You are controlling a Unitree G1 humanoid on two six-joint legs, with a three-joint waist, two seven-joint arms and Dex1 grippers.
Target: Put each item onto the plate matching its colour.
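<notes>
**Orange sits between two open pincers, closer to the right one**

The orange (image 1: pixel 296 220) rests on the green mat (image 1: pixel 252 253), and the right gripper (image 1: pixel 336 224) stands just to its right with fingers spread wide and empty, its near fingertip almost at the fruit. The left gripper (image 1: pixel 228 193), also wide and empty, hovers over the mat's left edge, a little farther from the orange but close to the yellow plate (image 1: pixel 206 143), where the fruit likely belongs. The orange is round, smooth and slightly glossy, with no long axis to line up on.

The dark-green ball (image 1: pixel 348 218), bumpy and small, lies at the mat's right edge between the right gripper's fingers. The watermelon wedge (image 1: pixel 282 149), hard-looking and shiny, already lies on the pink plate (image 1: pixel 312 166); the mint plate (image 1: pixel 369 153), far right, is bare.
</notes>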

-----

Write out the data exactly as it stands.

You are controlling a Unitree G1 humanoid on two six-joint legs, with a three-joint waist, two seven-joint arms and Dex1 grippers.
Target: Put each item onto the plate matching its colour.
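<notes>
**Orange sits between two open pincers, closer to the right one**

The orange (image 1: pixel 296 220) rests on the green mat (image 1: pixel 252 253), and the right gripper (image 1: pixel 336 224) stands just to its right with fingers spread wide and empty, its near fingertip almost at the fruit. The left gripper (image 1: pixel 228 193), also wide and empty, hovers over the mat's left edge, a little farther from the orange but close to the yellow plate (image 1: pixel 206 143), where the fruit likely belongs. The orange is round, smooth and slightly glossy, with no long axis to line up on.

The dark-green ball (image 1: pixel 348 218), bumpy and small, lies at the mat's right edge between the right gripper's fingers. The watermelon wedge (image 1: pixel 282 149), hard-looking and shiny, already lies on the pink plate (image 1: pixel 312 166); the mint plate (image 1: pixel 369 153), far right, is bare.
</notes>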

There's nothing left to add to the output.